- _What is needed_:
An exact copy is all that is wanted: the lines from the one with "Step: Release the" through the end of the listing below, both included, minus any pictures.

- _Given information_:
┏━━

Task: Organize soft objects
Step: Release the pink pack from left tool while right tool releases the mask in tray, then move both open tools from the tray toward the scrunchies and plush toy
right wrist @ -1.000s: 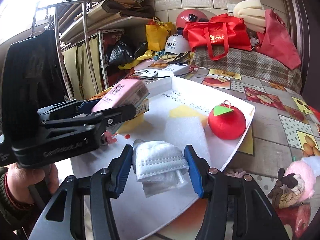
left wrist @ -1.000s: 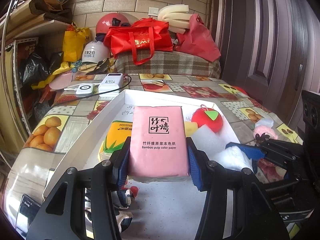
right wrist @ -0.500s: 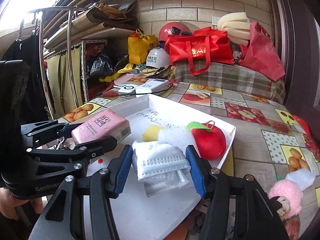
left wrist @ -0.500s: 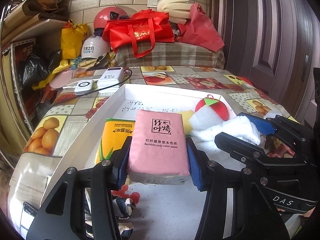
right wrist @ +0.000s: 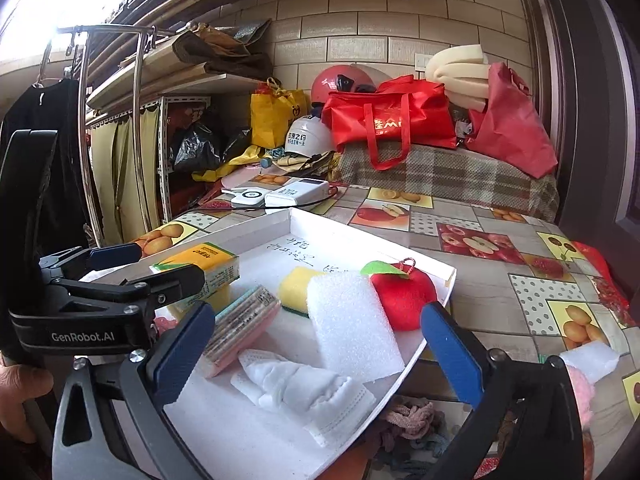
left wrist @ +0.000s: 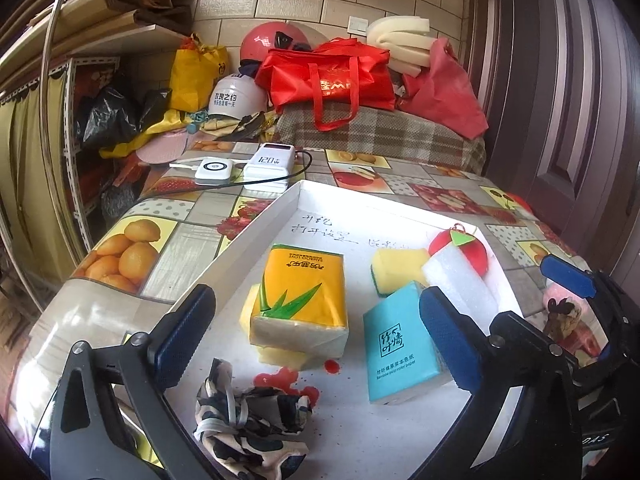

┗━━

- _Written reply_:
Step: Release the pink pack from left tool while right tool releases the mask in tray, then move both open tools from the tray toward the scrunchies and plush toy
right wrist @ -1.000s: 
left wrist @ -1.000s: 
right wrist @ -0.500s: 
left wrist @ -0.500s: 
right wrist @ +0.000s: 
left wrist @ +0.000s: 

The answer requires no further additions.